◆ Aim of the exercise ◆
All lines below starting at the one that holds "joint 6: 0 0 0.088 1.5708" and ending at the one that holds "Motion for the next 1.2" should be printed exactly, ends included. Pictures should not be printed, nor anything else.

◆ Input records ◆
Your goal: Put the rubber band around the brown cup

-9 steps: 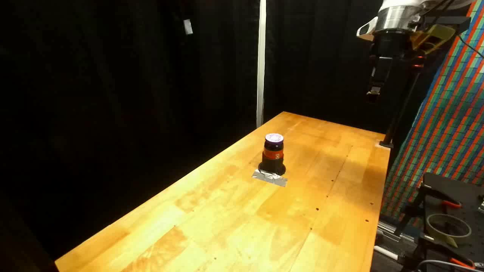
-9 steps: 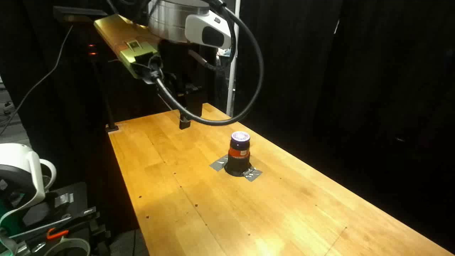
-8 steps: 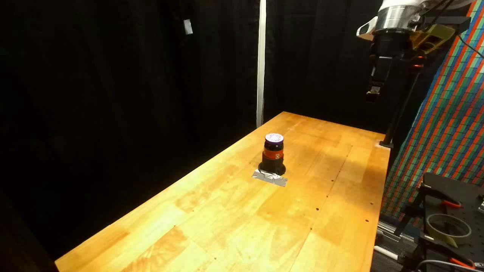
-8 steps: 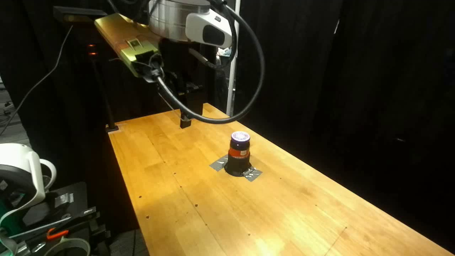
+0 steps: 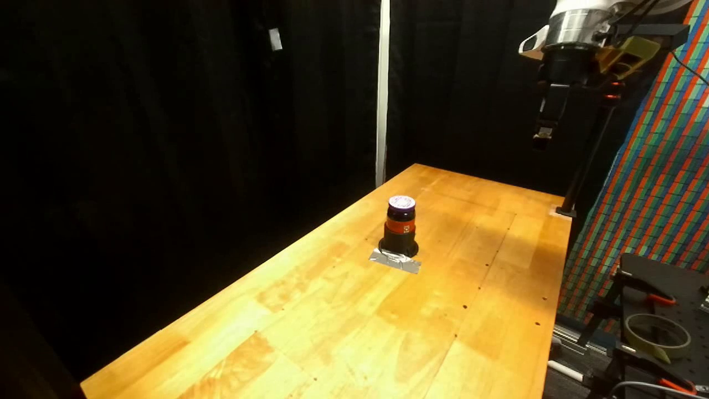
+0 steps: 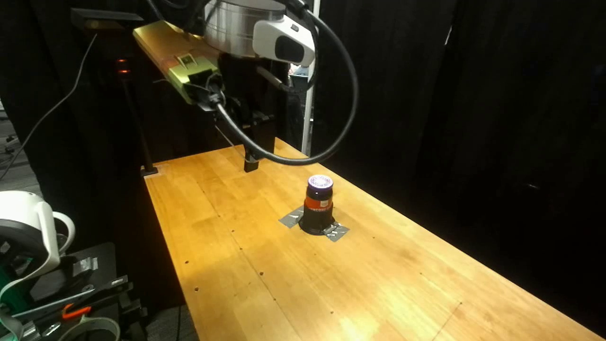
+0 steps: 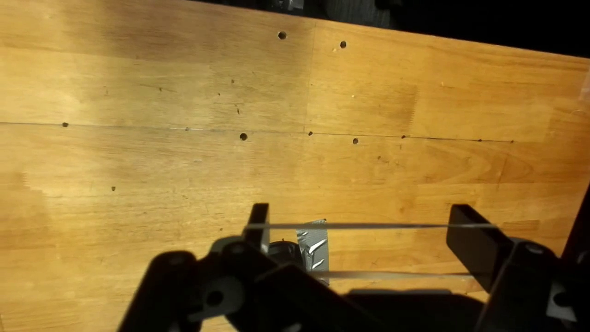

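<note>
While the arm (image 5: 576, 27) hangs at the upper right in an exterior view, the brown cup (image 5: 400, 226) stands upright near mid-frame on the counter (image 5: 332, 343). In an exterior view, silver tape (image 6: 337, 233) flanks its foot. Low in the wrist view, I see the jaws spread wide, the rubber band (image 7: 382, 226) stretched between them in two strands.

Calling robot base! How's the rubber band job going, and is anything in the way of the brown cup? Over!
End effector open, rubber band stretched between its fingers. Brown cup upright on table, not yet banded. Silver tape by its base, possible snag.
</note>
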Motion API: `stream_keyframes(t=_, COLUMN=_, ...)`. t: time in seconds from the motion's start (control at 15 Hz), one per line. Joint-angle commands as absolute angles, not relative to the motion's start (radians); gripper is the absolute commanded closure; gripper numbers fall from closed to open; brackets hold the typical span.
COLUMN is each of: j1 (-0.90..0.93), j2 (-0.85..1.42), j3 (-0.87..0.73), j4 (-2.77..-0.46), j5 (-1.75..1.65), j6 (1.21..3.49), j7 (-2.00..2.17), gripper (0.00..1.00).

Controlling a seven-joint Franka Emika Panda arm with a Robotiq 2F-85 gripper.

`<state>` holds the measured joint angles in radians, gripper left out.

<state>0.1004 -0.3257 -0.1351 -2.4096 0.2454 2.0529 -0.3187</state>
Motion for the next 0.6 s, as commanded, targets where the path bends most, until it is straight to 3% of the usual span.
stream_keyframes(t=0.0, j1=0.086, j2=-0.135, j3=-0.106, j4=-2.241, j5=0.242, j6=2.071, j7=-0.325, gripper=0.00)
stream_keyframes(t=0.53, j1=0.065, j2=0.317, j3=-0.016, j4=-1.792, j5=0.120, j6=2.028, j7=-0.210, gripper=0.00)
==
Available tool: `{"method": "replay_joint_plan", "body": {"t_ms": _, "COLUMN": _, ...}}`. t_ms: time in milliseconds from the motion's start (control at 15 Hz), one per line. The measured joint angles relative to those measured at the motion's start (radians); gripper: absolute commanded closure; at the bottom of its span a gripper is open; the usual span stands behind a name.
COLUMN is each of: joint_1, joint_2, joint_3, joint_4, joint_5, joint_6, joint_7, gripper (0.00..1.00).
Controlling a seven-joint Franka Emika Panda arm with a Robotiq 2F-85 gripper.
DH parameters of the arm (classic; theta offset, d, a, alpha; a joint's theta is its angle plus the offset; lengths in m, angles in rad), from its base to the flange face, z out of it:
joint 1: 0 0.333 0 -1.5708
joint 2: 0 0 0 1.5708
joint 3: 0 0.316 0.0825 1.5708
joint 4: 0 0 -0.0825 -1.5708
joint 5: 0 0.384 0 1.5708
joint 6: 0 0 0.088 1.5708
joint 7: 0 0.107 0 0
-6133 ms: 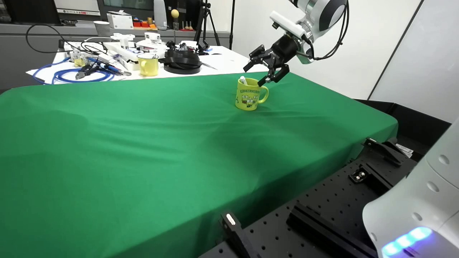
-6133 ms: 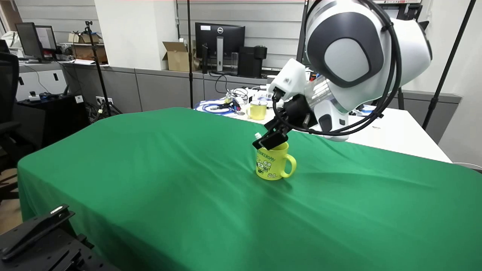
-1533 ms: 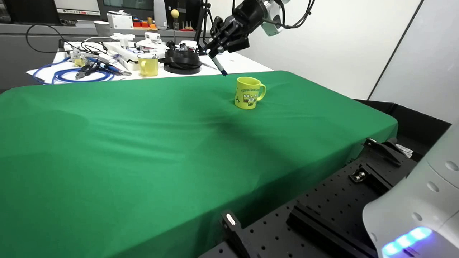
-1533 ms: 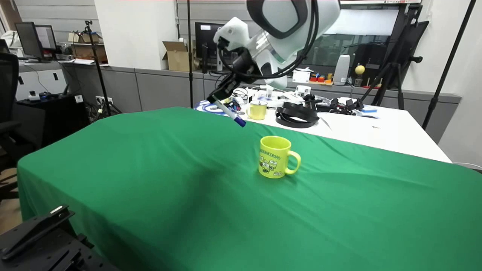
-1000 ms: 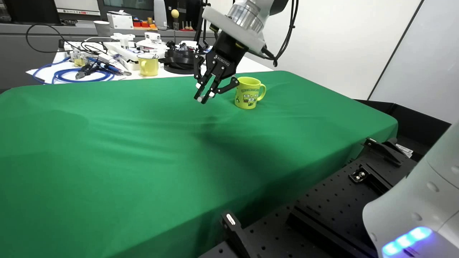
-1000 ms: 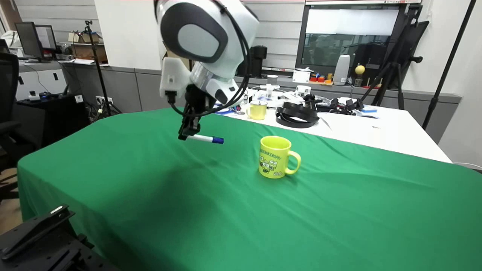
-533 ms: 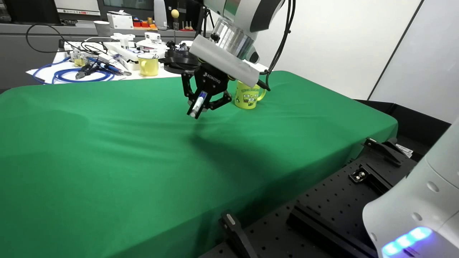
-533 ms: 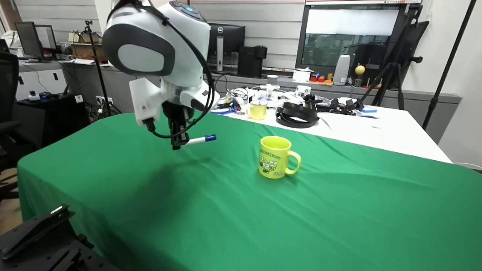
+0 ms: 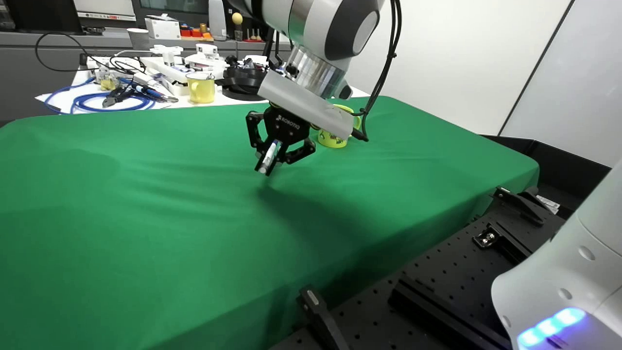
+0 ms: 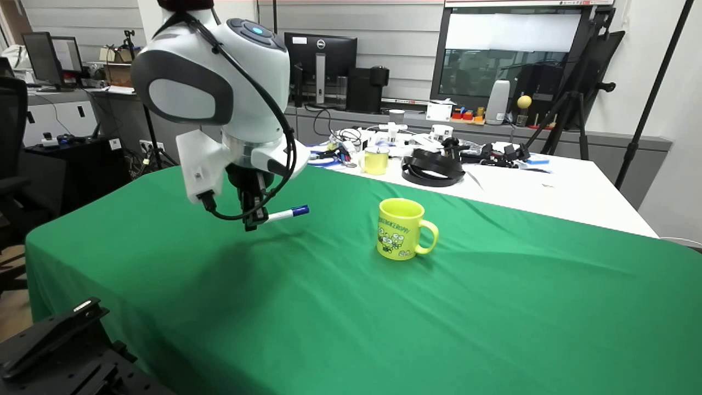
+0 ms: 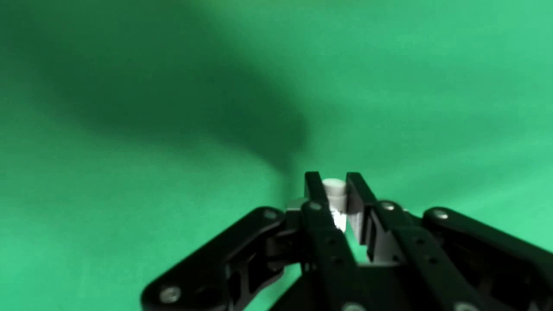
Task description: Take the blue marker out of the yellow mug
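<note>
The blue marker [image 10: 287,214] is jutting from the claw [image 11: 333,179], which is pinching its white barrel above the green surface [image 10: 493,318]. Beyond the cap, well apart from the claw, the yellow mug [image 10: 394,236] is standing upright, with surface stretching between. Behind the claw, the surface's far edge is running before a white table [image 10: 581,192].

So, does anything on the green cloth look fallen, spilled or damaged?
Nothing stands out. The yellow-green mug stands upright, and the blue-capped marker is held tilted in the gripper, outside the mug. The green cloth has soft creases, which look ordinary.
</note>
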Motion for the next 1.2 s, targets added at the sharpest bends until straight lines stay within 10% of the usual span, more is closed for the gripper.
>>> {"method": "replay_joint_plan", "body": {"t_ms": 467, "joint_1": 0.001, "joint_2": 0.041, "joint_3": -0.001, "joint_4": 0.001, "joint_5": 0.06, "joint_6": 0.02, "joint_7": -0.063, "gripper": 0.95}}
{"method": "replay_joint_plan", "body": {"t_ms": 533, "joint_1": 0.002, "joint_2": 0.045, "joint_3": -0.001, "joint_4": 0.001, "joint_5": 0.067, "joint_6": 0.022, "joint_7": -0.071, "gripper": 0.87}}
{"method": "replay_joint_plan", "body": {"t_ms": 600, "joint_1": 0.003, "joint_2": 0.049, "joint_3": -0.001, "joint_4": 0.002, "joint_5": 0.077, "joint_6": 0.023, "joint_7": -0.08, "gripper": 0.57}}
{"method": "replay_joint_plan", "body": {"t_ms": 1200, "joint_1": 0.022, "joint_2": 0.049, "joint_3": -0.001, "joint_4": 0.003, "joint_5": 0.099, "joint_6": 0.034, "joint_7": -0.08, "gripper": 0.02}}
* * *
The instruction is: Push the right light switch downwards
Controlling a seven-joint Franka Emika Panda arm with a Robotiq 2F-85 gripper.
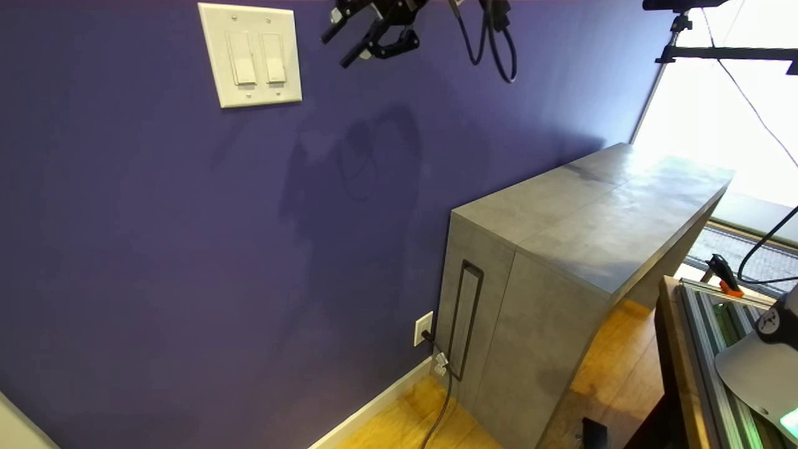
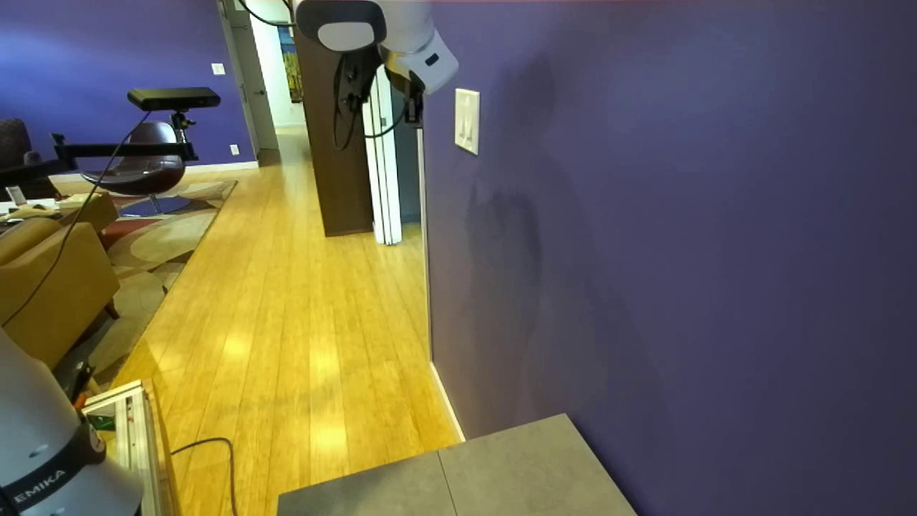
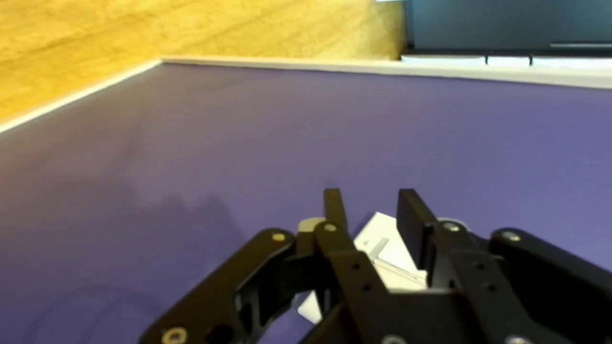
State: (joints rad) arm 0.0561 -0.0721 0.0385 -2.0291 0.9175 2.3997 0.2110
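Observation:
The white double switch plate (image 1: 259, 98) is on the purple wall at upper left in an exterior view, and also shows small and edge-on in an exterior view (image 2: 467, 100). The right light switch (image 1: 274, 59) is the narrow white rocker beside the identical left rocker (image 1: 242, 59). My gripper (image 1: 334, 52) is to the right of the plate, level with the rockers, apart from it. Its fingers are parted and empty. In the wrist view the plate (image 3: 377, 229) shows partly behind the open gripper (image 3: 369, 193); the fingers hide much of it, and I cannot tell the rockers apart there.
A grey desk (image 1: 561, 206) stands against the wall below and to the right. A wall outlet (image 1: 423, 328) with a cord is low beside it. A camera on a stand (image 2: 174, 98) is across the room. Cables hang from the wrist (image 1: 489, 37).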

◆ Solution to the problem ◆
joint 6: 0 0 0.088 1.5708
joint 7: 0 0.107 0 0
-6133 ms: 
-6133 ms: 
-1533 ms: 
-1533 ms: 
-1000 ms: 
-1000 ms: 
-533 ms: 
-533 ms: 
+0 ms: 
+0 ms: 
+0 ms: 
Task description: Take the blue marker out of the yellow mug
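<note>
The blue marker [image 10: 287,214] is jutting from the claw [image 11: 333,179], which is pinching its white barrel above the green surface [image 10: 493,318]. Beyond the cap, well apart from the claw, the yellow mug [image 10: 394,236] is standing upright, with surface stretching between. Behind the claw, the surface's far edge is running before a white table [image 10: 581,192].

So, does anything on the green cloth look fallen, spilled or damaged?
Nothing stands out. The yellow-green mug stands upright, and the blue-capped marker is held tilted in the gripper, outside the mug. The green cloth has soft creases, which look ordinary.
</note>
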Motion for the next 1.2 s, targets added at the sharpest bends until straight lines stay within 10% of the usual span, more is closed for the gripper.

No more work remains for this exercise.